Obter o perfil transcricional de no mínimo três genes responsáveis pela síntese de óxido nítrico em cultivares de arroz sensível e tolerante, submetidas à baixas temperaturas durante as fases iniciais de desenvolvimento – até abril de 2023.
Obter o perfil transcricional de no mínimo três genes responsáveis pela síntese de óxido nítrico em cultivares de arroz sensível e tolerante, submetidas à toxidez por Fe durante as fases iniciais de desenvolvimento – até agosto de 2023.
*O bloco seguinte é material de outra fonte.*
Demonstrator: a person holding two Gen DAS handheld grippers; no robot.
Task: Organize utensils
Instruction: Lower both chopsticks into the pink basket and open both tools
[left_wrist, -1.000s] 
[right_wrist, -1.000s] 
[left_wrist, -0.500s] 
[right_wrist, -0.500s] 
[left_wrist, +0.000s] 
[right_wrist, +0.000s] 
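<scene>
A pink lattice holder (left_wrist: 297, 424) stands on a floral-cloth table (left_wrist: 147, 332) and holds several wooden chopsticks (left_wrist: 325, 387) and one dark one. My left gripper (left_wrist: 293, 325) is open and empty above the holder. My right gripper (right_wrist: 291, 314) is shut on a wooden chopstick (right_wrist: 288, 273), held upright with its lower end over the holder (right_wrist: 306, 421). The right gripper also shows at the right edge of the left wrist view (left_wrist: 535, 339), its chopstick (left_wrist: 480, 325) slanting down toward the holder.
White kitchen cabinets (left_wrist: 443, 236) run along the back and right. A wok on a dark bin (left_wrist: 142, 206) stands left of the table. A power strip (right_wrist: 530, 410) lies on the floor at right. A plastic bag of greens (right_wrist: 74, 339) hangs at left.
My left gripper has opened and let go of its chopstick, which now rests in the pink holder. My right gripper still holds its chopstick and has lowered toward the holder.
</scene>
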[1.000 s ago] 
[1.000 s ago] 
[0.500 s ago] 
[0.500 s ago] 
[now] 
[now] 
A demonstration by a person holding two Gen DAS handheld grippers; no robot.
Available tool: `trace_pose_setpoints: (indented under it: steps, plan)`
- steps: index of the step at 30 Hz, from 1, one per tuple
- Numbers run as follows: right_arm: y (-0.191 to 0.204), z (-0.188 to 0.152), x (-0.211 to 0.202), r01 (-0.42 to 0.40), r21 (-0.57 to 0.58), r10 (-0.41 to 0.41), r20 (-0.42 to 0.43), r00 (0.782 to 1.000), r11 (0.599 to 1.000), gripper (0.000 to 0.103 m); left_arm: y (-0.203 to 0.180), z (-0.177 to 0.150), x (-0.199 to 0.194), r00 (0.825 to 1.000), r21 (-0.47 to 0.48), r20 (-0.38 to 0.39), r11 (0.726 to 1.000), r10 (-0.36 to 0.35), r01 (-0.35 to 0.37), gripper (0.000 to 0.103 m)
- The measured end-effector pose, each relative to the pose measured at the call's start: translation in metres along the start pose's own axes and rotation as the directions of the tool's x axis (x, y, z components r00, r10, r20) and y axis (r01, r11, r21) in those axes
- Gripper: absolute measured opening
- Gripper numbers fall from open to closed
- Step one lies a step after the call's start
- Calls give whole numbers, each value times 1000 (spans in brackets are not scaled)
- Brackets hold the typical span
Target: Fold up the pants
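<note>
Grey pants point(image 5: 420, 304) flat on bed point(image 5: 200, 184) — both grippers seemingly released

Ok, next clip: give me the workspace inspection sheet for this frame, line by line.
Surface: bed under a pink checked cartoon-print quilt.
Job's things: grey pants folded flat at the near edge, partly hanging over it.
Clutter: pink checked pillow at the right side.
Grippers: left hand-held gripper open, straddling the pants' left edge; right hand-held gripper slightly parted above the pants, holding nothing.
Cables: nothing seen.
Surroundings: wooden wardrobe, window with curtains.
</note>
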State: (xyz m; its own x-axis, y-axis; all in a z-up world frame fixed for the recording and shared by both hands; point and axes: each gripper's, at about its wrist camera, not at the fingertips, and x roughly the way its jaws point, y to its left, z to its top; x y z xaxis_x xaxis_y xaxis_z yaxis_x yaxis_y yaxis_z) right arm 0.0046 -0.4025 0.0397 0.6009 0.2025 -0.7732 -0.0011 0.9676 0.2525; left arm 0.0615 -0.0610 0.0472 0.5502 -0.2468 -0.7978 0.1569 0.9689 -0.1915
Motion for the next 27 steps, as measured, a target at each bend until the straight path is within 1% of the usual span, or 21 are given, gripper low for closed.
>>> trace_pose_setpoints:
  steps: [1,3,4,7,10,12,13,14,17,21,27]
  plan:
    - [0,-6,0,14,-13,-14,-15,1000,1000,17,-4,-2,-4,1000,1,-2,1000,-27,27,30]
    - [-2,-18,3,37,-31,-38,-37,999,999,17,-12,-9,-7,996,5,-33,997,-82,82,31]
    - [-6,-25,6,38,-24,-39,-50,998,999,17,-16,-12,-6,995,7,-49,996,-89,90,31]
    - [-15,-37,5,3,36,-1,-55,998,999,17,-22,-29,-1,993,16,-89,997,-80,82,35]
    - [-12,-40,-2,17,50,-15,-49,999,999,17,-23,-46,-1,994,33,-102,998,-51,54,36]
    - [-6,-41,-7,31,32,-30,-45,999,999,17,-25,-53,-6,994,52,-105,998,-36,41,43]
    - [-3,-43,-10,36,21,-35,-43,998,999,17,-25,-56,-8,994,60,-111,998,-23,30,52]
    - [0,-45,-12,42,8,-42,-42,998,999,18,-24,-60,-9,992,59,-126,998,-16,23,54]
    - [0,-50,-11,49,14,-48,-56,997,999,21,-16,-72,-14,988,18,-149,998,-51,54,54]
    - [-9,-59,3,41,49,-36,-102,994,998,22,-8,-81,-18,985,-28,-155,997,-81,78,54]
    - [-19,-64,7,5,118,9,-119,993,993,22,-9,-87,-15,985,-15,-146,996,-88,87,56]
Obter o perfil transcricional de no mínimo três genes responsáveis pela síntese de óxido nítrico em cultivares de arroz com maior e menor acúmulo de As crescidas em solo com alto teor de As – até junho de 2024.
Estabelecer a relação entre o acúmulo de transcritos de pelo menos três genes responsáveis pela síntese de óxido nítrico e a tolerância a salinidade, baixas temperaturas, toxidez por excesso de Fe e acúmulo de As arroz – até julho de 2024.
Publicar no mínimo um artigo científico em revista com alto fator de impacto – até dezembro de 2024.

Resultados esperados:
Com esse estudo espera-se esclarecer se há um envolvimento dos genes responsáveis pela síntese de óxido nítrico (NO) e a tolerância a estresses por baixas temperaturas, salinidade e toxidez por Fe, e acúmulo de As em arroz. Além disso, espera-se apresentar o uso de análise de expressão como método indireto de detecção de NO. O envolvimento do NO na tolerância a estresses abióticos e no acúmulo de As em arroz tem sido abordado em alguns estudos, no entanto, o comportamento dos genes envolvidos na síntese dessa molécula ainda não foi analisado nessas condições. Apesar dos indícios da atuação NO nos mecanismos de tolerância e no acúmulo de As, há muitas lacunas que precisam ser elucidas. Por exemplo: Há produção de NO nessas condições? O NO é produzido pela via de redução (enzimática) ou por uma via de oxidação? Assim, os resultados obtidos nesse estudo serão inovadores e de grande impacto, pois será possível contribuir com o conhecimento acerca da síntese de NO durante estresses abióticos e acúmulo de As em arroz, e identificar genes chave com uso potencial no melhoramento de arroz via tecnologias modernas. Além do impacto científico, espera-se com essa proposta a formação de recursos humanos, já que as atividades serão executadas com auxílio de aluno doutorado e de iniciação científica. Ainda, os resultados obtidos serão divulgados para o meio acadêmico, científico e técnico a partir de uma publicação em revista de fator de impacto relevante e em congressos científicos.